Hollie McNish is a poet and author based between Cambridge and Glasgow. She has published four collections of poetry: Papers (2012), Cherry Pie (2015), Why I Ride (2015), Plum (2017) and one poetic memoir on politics and parenthood, Nobody Told Me (2016), of which the Scotsman suggested “The world needs this book...and so does every new parent” and for which she won the Ted Hughes Award for New Work in Poetry. The latter has been translated into German, French and Spanish. McNish's sixth publication - a second cross-genre collection of poetry, memoir and short stories - Slug, and other things I've been told to hate, was published in May 2021 with Hachette with a further collection Lobster, due to come out in 2022, also with Hachette. In 2016, she co-wrote a play with fellow poet Sabrina Mahfouz, Offside, relating the history of British women in football. This was published as a book in 2017.
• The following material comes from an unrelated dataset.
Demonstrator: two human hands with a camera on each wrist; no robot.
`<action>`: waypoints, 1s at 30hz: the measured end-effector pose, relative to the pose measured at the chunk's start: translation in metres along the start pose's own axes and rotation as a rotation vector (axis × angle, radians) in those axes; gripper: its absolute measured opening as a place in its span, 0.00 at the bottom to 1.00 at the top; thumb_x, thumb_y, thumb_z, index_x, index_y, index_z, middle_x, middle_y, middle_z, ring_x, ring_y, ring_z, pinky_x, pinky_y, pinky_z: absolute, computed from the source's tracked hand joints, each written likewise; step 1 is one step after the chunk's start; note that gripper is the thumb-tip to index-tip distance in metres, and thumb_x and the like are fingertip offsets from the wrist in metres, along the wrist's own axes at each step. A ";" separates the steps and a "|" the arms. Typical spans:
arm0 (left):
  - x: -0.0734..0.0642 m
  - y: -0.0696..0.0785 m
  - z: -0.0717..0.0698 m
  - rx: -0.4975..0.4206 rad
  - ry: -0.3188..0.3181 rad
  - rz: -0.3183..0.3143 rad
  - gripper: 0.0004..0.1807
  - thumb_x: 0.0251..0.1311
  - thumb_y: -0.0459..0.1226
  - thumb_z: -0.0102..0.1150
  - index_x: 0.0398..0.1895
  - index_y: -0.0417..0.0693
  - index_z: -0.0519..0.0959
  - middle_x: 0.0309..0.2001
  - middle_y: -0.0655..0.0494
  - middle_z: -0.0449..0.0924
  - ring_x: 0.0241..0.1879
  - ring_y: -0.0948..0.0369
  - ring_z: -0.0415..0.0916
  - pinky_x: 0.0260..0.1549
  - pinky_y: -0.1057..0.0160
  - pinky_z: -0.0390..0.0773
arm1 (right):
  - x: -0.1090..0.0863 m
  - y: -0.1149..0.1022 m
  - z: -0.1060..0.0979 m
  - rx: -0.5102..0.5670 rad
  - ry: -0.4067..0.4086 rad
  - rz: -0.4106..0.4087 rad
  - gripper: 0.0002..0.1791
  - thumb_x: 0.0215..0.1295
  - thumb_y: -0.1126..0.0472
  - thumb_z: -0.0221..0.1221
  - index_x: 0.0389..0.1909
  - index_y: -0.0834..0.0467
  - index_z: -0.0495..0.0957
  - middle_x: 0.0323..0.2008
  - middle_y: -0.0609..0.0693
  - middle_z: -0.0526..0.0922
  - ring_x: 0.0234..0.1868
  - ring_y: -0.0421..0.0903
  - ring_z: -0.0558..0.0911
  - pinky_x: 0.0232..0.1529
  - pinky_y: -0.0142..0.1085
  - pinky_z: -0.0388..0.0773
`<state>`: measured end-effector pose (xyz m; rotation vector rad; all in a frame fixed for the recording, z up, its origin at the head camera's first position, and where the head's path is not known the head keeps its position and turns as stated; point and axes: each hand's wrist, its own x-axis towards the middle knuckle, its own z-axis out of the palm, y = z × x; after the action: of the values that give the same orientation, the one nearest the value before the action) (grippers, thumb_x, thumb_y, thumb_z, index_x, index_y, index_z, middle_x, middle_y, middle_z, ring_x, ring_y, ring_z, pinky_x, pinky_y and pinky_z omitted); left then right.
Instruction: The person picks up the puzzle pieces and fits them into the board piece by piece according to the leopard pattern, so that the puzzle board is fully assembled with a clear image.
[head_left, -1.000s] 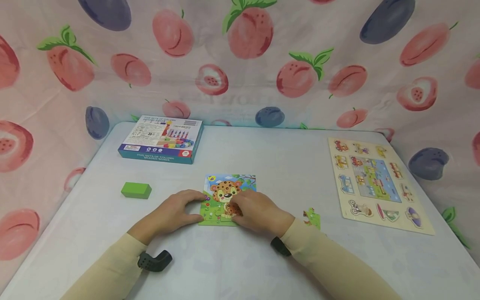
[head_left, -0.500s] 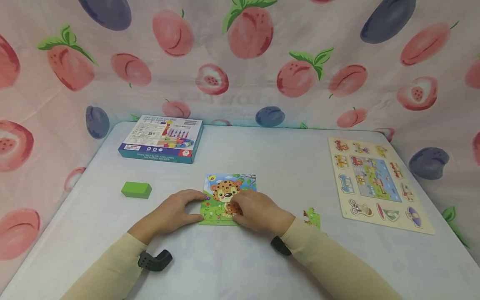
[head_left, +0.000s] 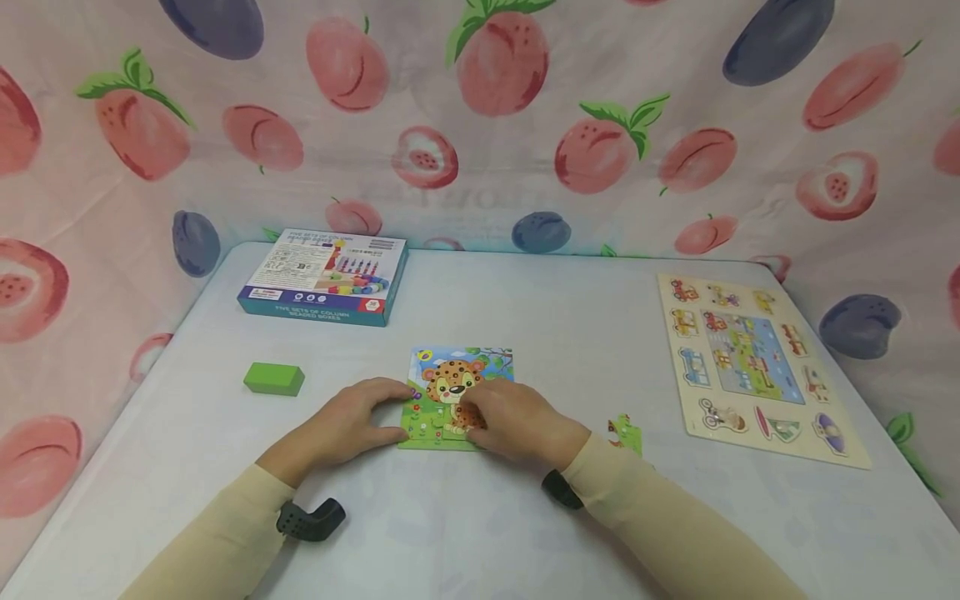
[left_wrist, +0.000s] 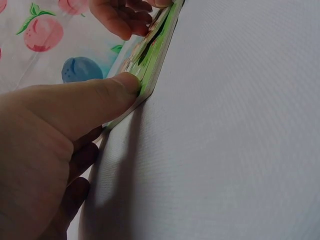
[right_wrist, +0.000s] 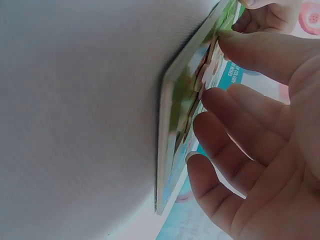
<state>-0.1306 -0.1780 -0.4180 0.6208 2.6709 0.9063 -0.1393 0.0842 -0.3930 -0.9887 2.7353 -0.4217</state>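
A jigsaw puzzle board (head_left: 423, 425) with a cartoon leopard on a green field lies flat on the table in the head view. My left hand (head_left: 352, 421) holds its left side, the thumb on the near left corner; the left wrist view shows this thumb (left_wrist: 112, 97) on the board's rim. Over the board's right half, my right hand (head_left: 517, 421) pinches a puzzle piece at the leopard's body, its fingers hiding most of it. Gaps show between pieces in the right wrist view, where the right thumb (right_wrist: 250, 47) touches the picture. A loose green puzzle piece (head_left: 628, 435) lies beside the right sleeve.
A green block (head_left: 273, 379) lies to the left. Farther back stands a flat box (head_left: 322, 279) of column beads. A wooden vehicle peg puzzle (head_left: 697, 408) lies on the right. Fruit-printed cloth (head_left: 480, 208) hangs behind the white table (head_left: 480, 533).
Both hands stay in nearly the same place on the puzzle board. The whole head view shifts very slightly.
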 end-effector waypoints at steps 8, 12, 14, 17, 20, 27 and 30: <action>0.001 0.000 0.000 0.003 0.007 0.011 0.28 0.59 0.41 0.71 0.63 0.49 0.77 0.64 0.49 0.74 0.68 0.46 0.66 0.66 0.43 0.66 | 0.002 -0.002 0.000 0.029 0.004 0.000 0.07 0.61 0.61 0.65 0.34 0.55 0.75 0.30 0.44 0.73 0.37 0.46 0.73 0.35 0.39 0.73; 0.001 0.000 0.001 0.004 0.007 0.004 0.29 0.59 0.41 0.71 0.64 0.49 0.77 0.65 0.50 0.74 0.68 0.47 0.65 0.67 0.43 0.66 | 0.002 -0.002 0.000 0.032 -0.004 0.004 0.07 0.62 0.61 0.65 0.39 0.56 0.78 0.33 0.44 0.76 0.39 0.46 0.75 0.39 0.40 0.76; 0.001 0.000 0.001 0.000 0.006 -0.003 0.29 0.58 0.41 0.71 0.64 0.49 0.77 0.65 0.50 0.74 0.68 0.47 0.65 0.67 0.44 0.65 | 0.002 -0.002 0.000 0.034 -0.008 0.000 0.09 0.63 0.61 0.65 0.42 0.57 0.79 0.34 0.45 0.77 0.40 0.46 0.76 0.41 0.40 0.77; 0.001 -0.001 0.002 -0.001 0.006 0.002 0.29 0.58 0.40 0.71 0.64 0.49 0.77 0.65 0.50 0.74 0.68 0.47 0.65 0.67 0.43 0.65 | 0.001 -0.001 0.001 0.033 -0.009 -0.003 0.09 0.63 0.61 0.65 0.43 0.57 0.80 0.34 0.44 0.78 0.40 0.46 0.76 0.40 0.40 0.77; 0.001 -0.001 0.002 -0.004 0.004 0.002 0.29 0.58 0.40 0.71 0.64 0.49 0.77 0.65 0.50 0.74 0.68 0.47 0.65 0.67 0.43 0.65 | 0.001 0.000 0.001 0.035 -0.009 -0.004 0.09 0.63 0.61 0.65 0.44 0.56 0.81 0.34 0.44 0.78 0.40 0.45 0.76 0.41 0.40 0.77; 0.001 -0.001 0.002 0.001 0.004 -0.003 0.29 0.58 0.41 0.71 0.64 0.50 0.77 0.65 0.50 0.74 0.68 0.47 0.65 0.67 0.44 0.66 | -0.002 0.001 0.002 0.015 -0.002 -0.026 0.09 0.64 0.63 0.64 0.45 0.56 0.83 0.37 0.45 0.82 0.42 0.46 0.79 0.43 0.40 0.79; 0.000 -0.001 0.001 0.008 0.010 0.002 0.29 0.58 0.40 0.71 0.64 0.49 0.77 0.65 0.49 0.74 0.68 0.46 0.66 0.66 0.43 0.66 | -0.002 0.001 0.003 0.022 0.004 -0.028 0.10 0.64 0.63 0.64 0.46 0.56 0.83 0.37 0.45 0.82 0.41 0.45 0.79 0.44 0.40 0.79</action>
<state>-0.1307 -0.1776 -0.4197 0.6230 2.6839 0.9023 -0.1379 0.0858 -0.3958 -1.0233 2.7168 -0.4583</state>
McNish has also released an album of poetry and music, Versus (2014), which made her the first poet to record an album at Abbey Road Studios, London.

As well as her own publications, McNish has written and performed poems for various campaigns and organisations, including The Economist Education Foundation, Durex's campaign for orgasm equality, and The Eve Appeal. She is a patron of Baby Milk Action, a network of over 270 citizens groups in more than 160 countries whose aim is 'to stop misleading marketing by the baby feeding industry... protect breastfeeding and babies fed on formula to prevent unnecessary death and suffering'.

Early life 
Born in Reading in 1983 to Scottish parents, McNish attended the local comprehensive school, Bucklebury Primary with a brief two year scholarship to Prior's Court School for the final years of this primary education. For secondary school, she attended St Bartholomew's Comprehensive School, Newbury, during which time she worked part-time at Little Chef, Chieveley Services and Boots the Chemist, Newbury, both of which she has written about in her fourth collection, Plum. She studied Modern and Medieval Languages at King's College, Cambridge, with a third year abroad teaching English in Guadeloupe, French West Indies, where she learnt Guadeloupian Creole to English translation. She went on to take a part-time master's degree in international development and economics at the School of Oriental and African Studies, University of London.

Career
Before becoming a full-time writer in 2014, McNish worked in Boots the Chemist, Soul Tree nightclub, Little Chef services, Mayhem Clothing Store and for five years as Administrative Assistant and later Education Officer with the East of England Urban Design Centre, Shape East.

Her first live poetry reading was at basement open mic night Poetry Unplugged, Poetry Café, Covent Garden, London. She has since performed worldwide at a number of UK and international events, alongside a variety of artists at Edinburgh's Neu!Reekie! events including Charlotte Church, Young Fathers, Jackie Kay and Kae Tempest. She tours most regularly with poets Vanessa Kisuule and Michael Pedersen.

In 2014 McNish adopted the pseudonym Hollie Poetry after online abuse led her to fear using her surname. She released one album, Versus,  in September 2014 under this pseudonym, recorded it at Abbey Road Studios and making her the first poet to do so. A second album Poetry versus Orchestra (2016) was later released, featuring McNish's poetry "in combination with music written by composer and conductor Jules Buckley and played by the Metropole Orkest." which was performed in a one of live concert at Cadogan Hall, London. In 2017 McNish returned to the use of her surname for all published works.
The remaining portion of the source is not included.